[Your instructions] Only the pictures are to be left out; return the rest of the data exactly as it stands.

[Data section]
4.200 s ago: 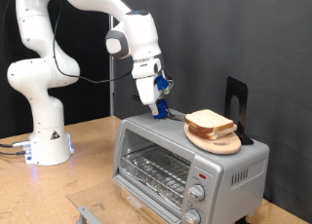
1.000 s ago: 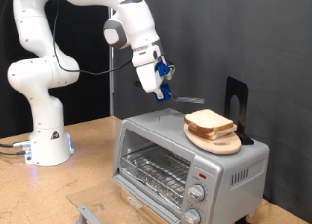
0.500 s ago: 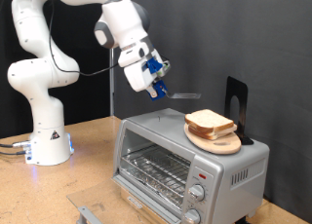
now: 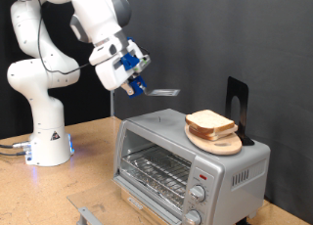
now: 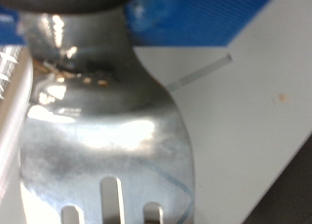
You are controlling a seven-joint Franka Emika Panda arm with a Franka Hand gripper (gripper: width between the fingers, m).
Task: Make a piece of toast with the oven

[Response]
4.200 s ago: 
1.000 s ago: 
0.500 s ago: 
now: 
now: 
You are controlling a seven-joint Franka Emika Panda arm with a Franka Hand gripper (gripper: width between the fingers, m).
Task: Make a piece of toast with the oven

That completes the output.